Fonte: http://cogumelolouco.net/fotos-de-casais-dia-dos-namorados/
Tarde quente. Ônibus cheio. Eles entram. Ela na frente e com
cara de poucos amigos, ele vem depois e com cara de quem levou um pé na bunda,
e levou. Não há cadeiras pareadas. Ela senta na frente e ele na cadeira
posterior. Por alguns instantes ele pensa em deixar para lá e aceitar os fatos.

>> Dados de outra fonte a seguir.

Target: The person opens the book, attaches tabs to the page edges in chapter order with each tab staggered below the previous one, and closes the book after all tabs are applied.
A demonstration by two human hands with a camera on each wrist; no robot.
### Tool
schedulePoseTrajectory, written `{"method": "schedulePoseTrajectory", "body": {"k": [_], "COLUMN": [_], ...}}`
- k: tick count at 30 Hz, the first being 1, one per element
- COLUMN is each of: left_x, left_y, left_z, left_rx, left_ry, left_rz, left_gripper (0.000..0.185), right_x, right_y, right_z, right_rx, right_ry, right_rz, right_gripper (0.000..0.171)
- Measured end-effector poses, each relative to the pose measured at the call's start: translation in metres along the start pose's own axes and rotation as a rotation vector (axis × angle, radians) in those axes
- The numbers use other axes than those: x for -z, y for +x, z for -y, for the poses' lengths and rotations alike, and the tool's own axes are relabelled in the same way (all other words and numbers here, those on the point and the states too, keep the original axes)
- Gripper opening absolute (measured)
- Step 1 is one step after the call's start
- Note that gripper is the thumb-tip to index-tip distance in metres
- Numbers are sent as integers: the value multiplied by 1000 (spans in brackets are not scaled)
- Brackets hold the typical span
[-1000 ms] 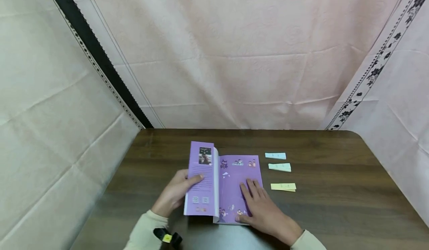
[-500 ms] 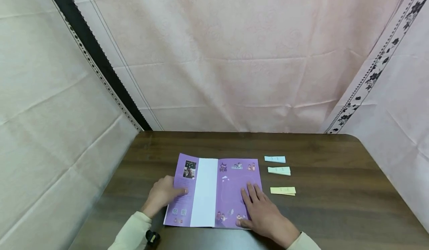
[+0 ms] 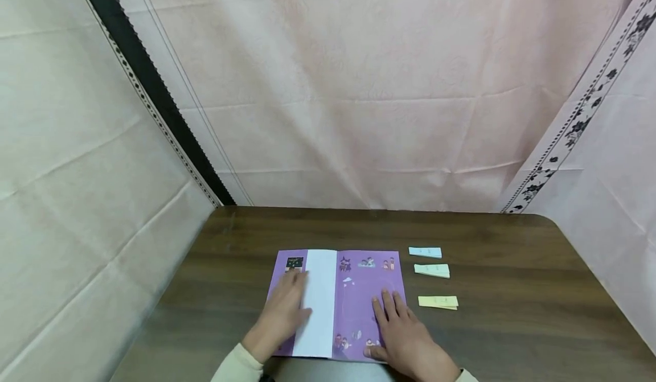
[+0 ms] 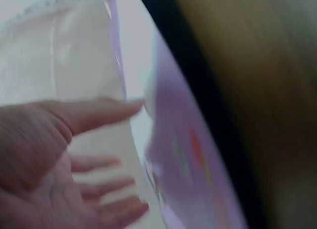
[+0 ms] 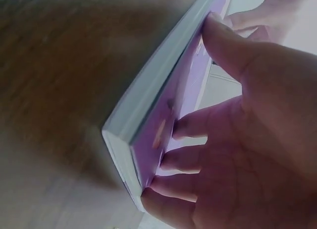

Mas volta a insistir. Em meio ao burburinho do ônibus, gente gritando: vai descer;
gente que conversa alto; um motorista que escuta uma rádio piegas, o trânsito
infernal das 18hrs, ele suplica por uma segunda (ou quem sabe até milionésima)
chance.
Na cadeira da frente
ela se mantém irresoluta, e apenas balança a cabeça negativamente. Não tem
volta. De repente ela transparece uma tristeza; como se estivesse perdida no
tempo. Por alguns instantes ele continua falando, mas ela está como uma pedra:
não esboça nenhuma resposta, talvez não o esteja escutando. Mas ele segue com
seu discurso monótono e repetitivo, entretanto de forma discreta. Quem
estivesse do outro lado do ônibus jamais perceberia que ali dentro há um (ex)
casal. E mesmo que ele estivesse aos gritos não seria percebido, as pessoas
andam ocupadas demais com suas corriqueiras vidas; e
quem se importa com um jovem casal de namorados em chamas? E quantos casais,
diariamente, não brigam ali naquele mesmo lugar? São os calores da idade, depois
voltam... Às vezes ele fica calado, e tudo que se escuta é a confusão de vozes
ao redor. Mas como numa tentativa suicida ele volta a insistir euforicamente.
Ela muda de assunto,
fala que chegarão atrasados na faculdade, e que o trânsito tem ficado cada vez
pior. Inútil. Ele continua deflagrando as mesmas palavras, repetindo sua oração
pessoal. Ela tenta não perder a paciência, e se mantém repetindo que não, ora
conversa sobre outras coisas, ora silencia. Pedro liga, e por um curto tempo
ela se ocupa. Seu rosto muda; do outro lado da linha Pedro fala alguma coisa
que a faz gargalhar alto. Ele, atrás, expressa sua raiva de coração partido.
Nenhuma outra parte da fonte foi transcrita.